What is expected
It would help if you retyped the data exactly, leaving out the pictures.

Collected material
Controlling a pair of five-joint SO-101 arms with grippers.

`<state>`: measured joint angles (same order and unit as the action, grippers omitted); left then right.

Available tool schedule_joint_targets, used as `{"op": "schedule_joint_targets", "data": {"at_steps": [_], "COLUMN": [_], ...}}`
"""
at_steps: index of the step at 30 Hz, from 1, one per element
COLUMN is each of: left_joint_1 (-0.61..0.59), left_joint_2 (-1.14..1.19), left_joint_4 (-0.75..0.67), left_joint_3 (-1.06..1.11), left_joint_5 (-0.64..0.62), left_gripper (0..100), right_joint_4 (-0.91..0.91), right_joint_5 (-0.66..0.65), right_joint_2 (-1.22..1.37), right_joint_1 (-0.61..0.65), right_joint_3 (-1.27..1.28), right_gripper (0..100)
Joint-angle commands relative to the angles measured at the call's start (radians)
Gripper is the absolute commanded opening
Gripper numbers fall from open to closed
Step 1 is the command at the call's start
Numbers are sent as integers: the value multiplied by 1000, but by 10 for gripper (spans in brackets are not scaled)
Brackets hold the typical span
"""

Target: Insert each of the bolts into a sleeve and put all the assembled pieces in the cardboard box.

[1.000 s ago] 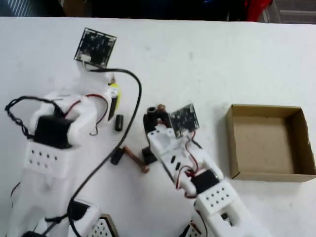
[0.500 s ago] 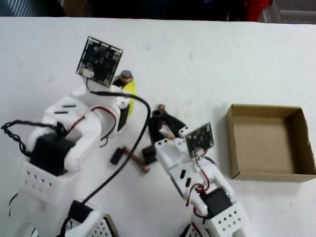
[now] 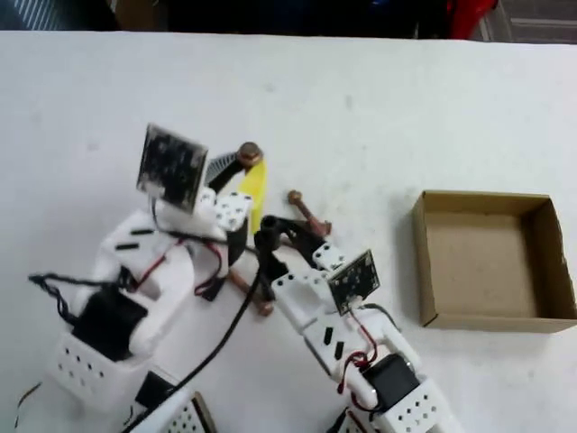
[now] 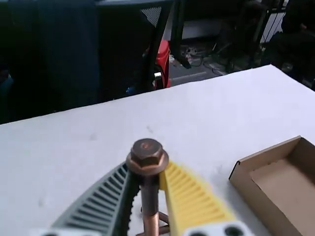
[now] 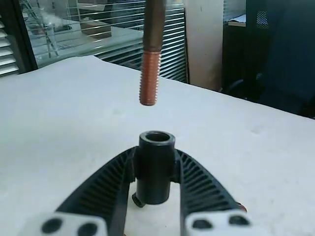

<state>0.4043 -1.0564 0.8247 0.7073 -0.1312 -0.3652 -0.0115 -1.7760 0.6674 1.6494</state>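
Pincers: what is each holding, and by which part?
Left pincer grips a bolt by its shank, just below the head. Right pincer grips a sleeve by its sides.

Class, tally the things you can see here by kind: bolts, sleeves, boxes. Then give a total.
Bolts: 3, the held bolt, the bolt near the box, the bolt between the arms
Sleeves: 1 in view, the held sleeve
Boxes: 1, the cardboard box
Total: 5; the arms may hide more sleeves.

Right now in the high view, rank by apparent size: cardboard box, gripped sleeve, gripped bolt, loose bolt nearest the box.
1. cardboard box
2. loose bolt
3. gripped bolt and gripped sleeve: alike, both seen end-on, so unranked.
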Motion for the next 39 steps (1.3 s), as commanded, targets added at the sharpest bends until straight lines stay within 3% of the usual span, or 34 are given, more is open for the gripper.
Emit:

Output
Controlling a pair of five-joint SO-101 arms with grippers.

`<state>`: measured joint angles (same order and unit as the action, grippers omitted); left then right.

Available tool schedule_joint_targets, used as `{"op": "schedule_joint_targets", "data": {"at_steps": [_], "COLUMN": [_], ...}}`
"""
at_steps: index of the step at 30 Hz, from 1, one per element
COLUMN is each of: left_joint_1 (-0.61..0.59), left_joint_2 (-1.14..1.19), left_joint_4 (-0.75..0.67), left_joint_3 (-1.06..1.11), left_joint_5 (-0.64..0.62), left_gripper (0..100), right_joint_4 (-0.91..0.91), right_joint_5 (-0.66..0.65), right_joint_2 (-1.22..1.37), right_joint_1 (-0.61..0.65), right_joint_3 (-1.27..1.28), right_gripper (0..100)
Joint-angle commands relative to the angles measured at the call's start (radians)
Gripper is the absolute commanded opening
Gripper numbers fall from open to closed
Step 1 is the command at the call's start
Numbers are sent as integers: the value multiplied by 1000, but by 10 for gripper (spans in brackets are not scaled)
Brackets hold the typical span
"""

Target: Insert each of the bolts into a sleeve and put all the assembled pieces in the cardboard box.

[1.000 s ago] 
[0.500 s ago] 
[now] 
[now] 
[now] 

<state>0.4043 -1.0564 0.8247 0.7073 -0.1312 -0.3652 -0.0115 -1.7760 0.6674 1.6494</state>
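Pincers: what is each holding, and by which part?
Left pincer grips a bolt by its shank, just below the head. Right pincer grips a sleeve by its sides.

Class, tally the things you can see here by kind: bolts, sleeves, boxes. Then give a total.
Bolts: 3, the held bolt, the bolt near the box, the bolt between the arms
Sleeves: 1 in view, the held sleeve
Boxes: 1, the cardboard box
Total: 5; the arms may hide more sleeves.

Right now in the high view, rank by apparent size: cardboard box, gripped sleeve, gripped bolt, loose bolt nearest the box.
1. cardboard box
2. loose bolt
3. gripped bolt and gripped sleeve: alike, both seen end-on, so unranked.
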Motion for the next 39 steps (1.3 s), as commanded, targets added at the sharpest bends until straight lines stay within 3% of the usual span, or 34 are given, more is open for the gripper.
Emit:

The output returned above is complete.